Empresarios denuncian que la aduana con Marruecos "sigue sin operar pese al acuerdo bilateral" con España
La Confederación de Empresarios de Melilla (CEME-CEOE) ha vuelto a alzar la voz ante lo que consideran una situación insostenible: la aduana comercial con Marruecos continúa sin operar de forma real, a pesar de que España y Marruecos anunciaron su reapertura dentro de la nueva etapa de relaciones tras el cambio de posición español respecto al Sáhara Occidental.
El presidente de la patronal, Enrique Alcoba, explica que en la práctica el tránsito de mercancías entre Melilla y la ciudad marroquí de Beni Enzar sigue paralizado. Señala que, aunque sobre el papel se ha trasladado que el puesto aduanero está abierto, lo que encuentran los operadores es un escenario lleno de dudas, normas imprecisas y ausencia de un protocolo claro que garantice el movimiento seguro de productos.

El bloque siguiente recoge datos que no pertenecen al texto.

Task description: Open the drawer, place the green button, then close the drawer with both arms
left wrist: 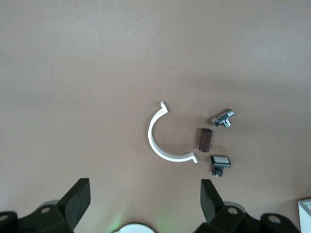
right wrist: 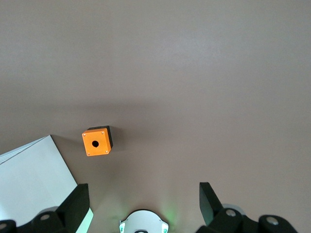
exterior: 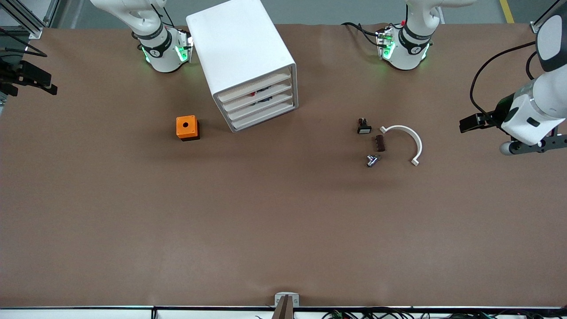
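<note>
The white cabinet stands between the arm bases, and its stacked drawers, including the lower drawer, are all shut. The tiny button lies on the table toward the left arm's end and looks silvery-bluish; it also shows in the left wrist view. My left gripper hangs open and empty high over the table's edge at that end; its fingers stand wide apart in the left wrist view. My right gripper is open and empty, high over the right arm's end.
An orange box with a hole sits beside the cabinet and also shows in the right wrist view. A black switch with a white face, a brown piece and a white curved clip lie near the button.
</note>
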Tool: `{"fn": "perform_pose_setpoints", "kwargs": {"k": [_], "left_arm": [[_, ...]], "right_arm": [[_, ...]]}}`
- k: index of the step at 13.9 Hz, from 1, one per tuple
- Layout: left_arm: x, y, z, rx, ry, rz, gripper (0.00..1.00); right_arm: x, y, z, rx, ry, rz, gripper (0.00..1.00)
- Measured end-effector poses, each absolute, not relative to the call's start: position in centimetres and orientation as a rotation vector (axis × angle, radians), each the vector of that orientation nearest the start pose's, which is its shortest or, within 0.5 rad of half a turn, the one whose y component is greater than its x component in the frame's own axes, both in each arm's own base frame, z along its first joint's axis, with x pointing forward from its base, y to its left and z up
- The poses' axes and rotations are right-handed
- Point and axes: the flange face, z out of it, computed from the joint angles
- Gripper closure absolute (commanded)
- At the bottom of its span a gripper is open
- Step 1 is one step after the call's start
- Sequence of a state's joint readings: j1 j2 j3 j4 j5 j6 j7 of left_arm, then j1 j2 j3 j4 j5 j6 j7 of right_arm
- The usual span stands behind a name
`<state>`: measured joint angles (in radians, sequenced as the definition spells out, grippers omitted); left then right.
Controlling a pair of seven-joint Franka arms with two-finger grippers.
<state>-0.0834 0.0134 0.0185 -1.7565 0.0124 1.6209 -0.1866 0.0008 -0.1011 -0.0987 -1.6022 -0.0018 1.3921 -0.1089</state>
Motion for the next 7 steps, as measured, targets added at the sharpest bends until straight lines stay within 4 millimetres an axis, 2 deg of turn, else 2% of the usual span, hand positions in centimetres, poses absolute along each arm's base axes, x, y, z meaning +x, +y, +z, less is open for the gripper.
{"fn": "perform_pose_setpoints", "kwargs": {"k": [3,7], "left_arm": [[52.4,-2.8,52.4,-3.112,-0.198,0.130,0.00],[53.1,-1.4,56.0,-3.126,-0.240,-0.037,0.00]], "right_arm": [[50.0,-5.3,64.9,-3.119,-0.017,0.155,0.00],[50.1,-5.3,65.1,-3.121,-0.018,0.130,0.00]]}}
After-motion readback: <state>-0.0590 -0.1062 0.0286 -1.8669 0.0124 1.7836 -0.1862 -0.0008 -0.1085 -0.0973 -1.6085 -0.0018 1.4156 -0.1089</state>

Según Alcoba, esta falta de certidumbre está frenando cualquier operación comercial. Ninguna empresa quiere arriesgarse a enviar mercancías que podrían quedar retenidas o verse sometidas a criterios cambiantes. “La frontera puede estar abierta en teoría, pero mientras no exista seguridad jurídica, nadie va a mover nada”, sostienen desde la patronal.

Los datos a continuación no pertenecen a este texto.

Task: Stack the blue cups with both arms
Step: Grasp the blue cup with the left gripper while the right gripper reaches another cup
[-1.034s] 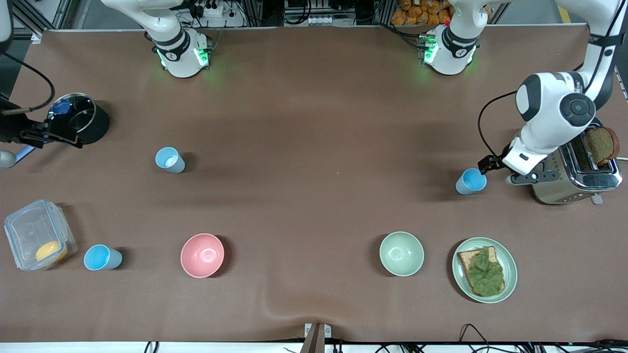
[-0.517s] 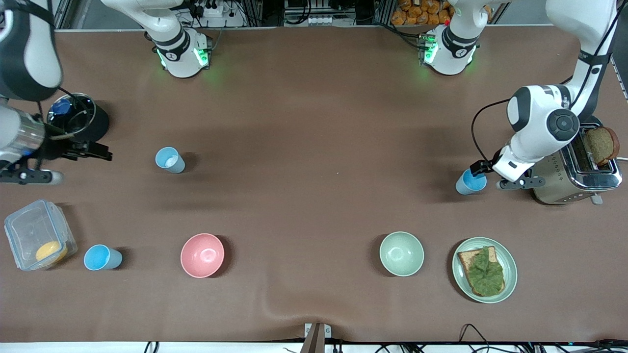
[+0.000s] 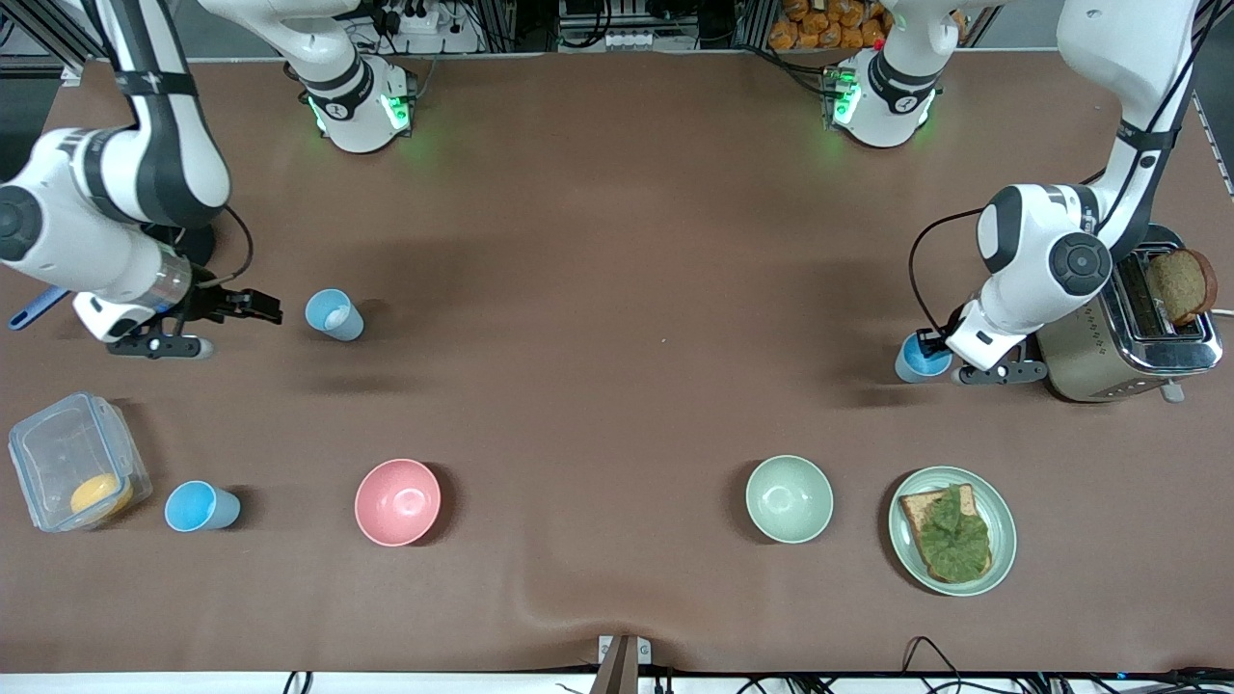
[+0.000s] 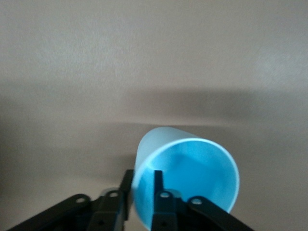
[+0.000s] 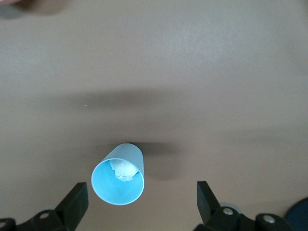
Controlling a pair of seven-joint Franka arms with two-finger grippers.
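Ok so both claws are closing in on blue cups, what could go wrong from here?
The left claw straddles one wall of the sky blue cup, one finger inside the rim; such a thin pinch could tilt the cup. The open right claw is wide beside the pale blue cup, off centre, so one finger may nudge it over. Something white lies inside it.

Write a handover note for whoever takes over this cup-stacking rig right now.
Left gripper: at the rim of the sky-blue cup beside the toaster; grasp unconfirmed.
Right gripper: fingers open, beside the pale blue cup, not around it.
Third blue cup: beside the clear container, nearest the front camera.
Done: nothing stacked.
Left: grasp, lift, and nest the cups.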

Impacto directo en el economía local
Esta situación está generando un impacto directo en la economía local. Habitualmente, el comercio transfronterizo representa una vía importante de actividad para numerosos negocios melillenses, especialmente para importadores, distribuidores y operadores logísticos. La ausencia de una aduana plenamente operativa impedirá, según advierten, que se recuperen los niveles de intercambio comercial previos al cierre decretado por Marruecos en 2018.
Los empresarios reclaman que tanto el Gobierno de España como las autoridades marroquíes aclaren de manera definitiva en qué punto se encuentra el proceso. Consideran imprescindible que se informe públicamente de los pasos que faltan para activar la aduana, qué requisitos se exigirán a las empresas y cuándo podrán reanudarse los envíos con todas las garantías administrativas y fiscales.
Además, la CEME-CEOE advierte de que la falta de avance no solo genera frustración en el sector, sino que también alimenta la desconfianza en las relaciones bilaterales. Por ello, insiste en la necesidad de que ambos gobiernos despejen cualquier ambigüedad y expliquen si existe algún obstáculo político o técnico que esté impidiendo que la aduana funcione de forma normal.